During the 70s, he found himself part of the rough and ready live cabaret circuit where creative boundaries were often surprisingly flexible. Music could cross-pollinate with comedy and poetry might blend into performance, a trait you can still see in Clarke’s work today.
“It’s working in the cabaret joints that brought that about,” he says. “The main thing is that most of the audience weren’t particularly interested in poetry. I made them have it and learned a few things. It was great during that. People go on now about how it must have been terrifying doing those punk shows, but your worst enemy in this game is indifference, people just talking to each other and not taking a blind bit of notice. The buzz of conversation soon becomes more than you can bear.
“It’s a terrible thing, indifference. With punk, at least it wasn’t an indifferent situation. You would never get that. The animosity, ‘fuck off’ and bottles flying about, that didn’t last for very long, to be honest. If it did, I wouldn’t have been in the business. I’m not a fucking commando.”

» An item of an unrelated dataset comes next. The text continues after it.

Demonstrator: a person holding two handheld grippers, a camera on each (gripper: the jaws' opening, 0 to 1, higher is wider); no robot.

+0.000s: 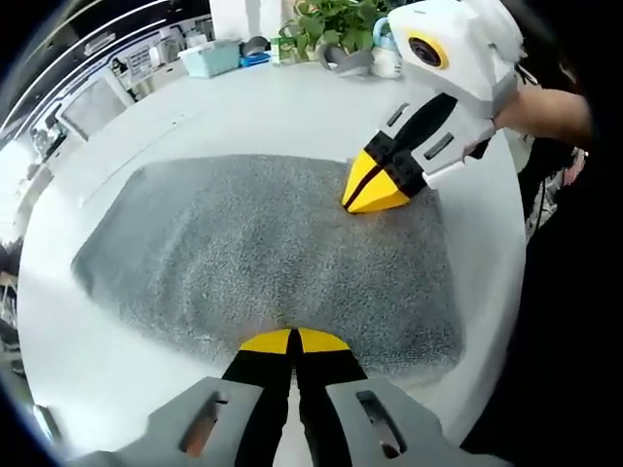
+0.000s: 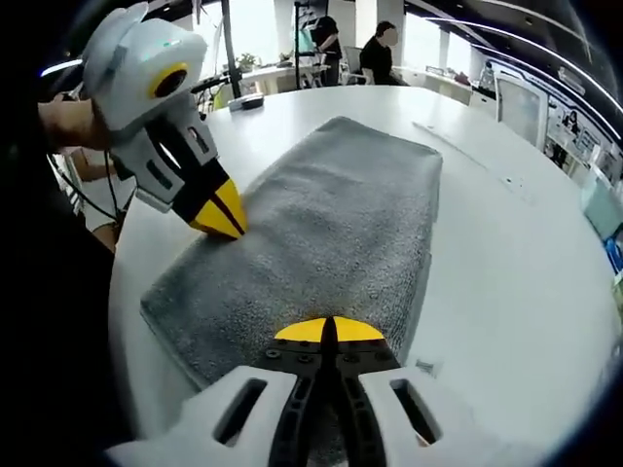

Punk was certainly a peak period of fame for Dr Clarke. By the turn of the millennium, though, his career was at a low ebb, but he was discovered by a whole new audience when his poetry found its way on to the English GCSE syllabus and the final episode of The Sopranos while the Arctic Monkeys were singing his praises. In an alternate universe where that revival didn’t come about, where might his career be at now? “Well, I imagine it would have stayed where it was, being without representation and just taking whatever was offered that came through the letterbox, a hand-to-mouth sort of feral existence. In fact, it was a lot of things at once.
“I’ve got lot to thank my long-time manager Phil Jones for in ramping up my profile. I mean, put it this way, he’s the guy that got me on at Sunday night at the London Palladium. Maybe not so much today, but until quite recently, ‘Sunday night at the London Palladium’ was synonymous with success in the show business world. For people of my age, it’s just the fulfilment of all your dreams. My old fella, my dad, who was never encouraging in my pursuit of a poetic career, I can hear him saying with a heavy note of sarcasm, ‘Oh, yeah, where are you gonna read this poetry, then – Sunday night at the London Palladium?’. It’d be great if he was still around, so that I could say to him ‘I told you so’.”
Looking at the finished book, then, is Cooper Clarke happy with it? Is it a project he’s glad he got involved in?
“Oh, absolutely. I am too close to it and I did say rather churlishly that all I’m seeing now is inelegant sentences and grammar errors, but it’s turned out real good. I’m appreciative of all the help I’ve had in making a story out of it. I think without an editor I couldn’t have got that trajectory right. I’d have been hopping all over the place.
“Memories don’t work in a line, do they? They crop up unannounced any time of the day or night, memories. Something totally devoid of any connection will remind you of something else. That’s the way the memory works.”
One great strength of the book is that, even if you don’t listen to the audiobook, you’re absolutely guaranteed to hear Cooper Clarke’s voice in your head as you read it. At this, he gives a distinctive throaty chuckle: “You wouldn’t be the first person to say that. Hehehehe.”
Main image: John Cooper Clarke (c) Paul Wolfgang Webster.
John Cooper Clarke’s memoir I Wanna Be Yours is available now from Picador as a hardback, audiobook and e-book.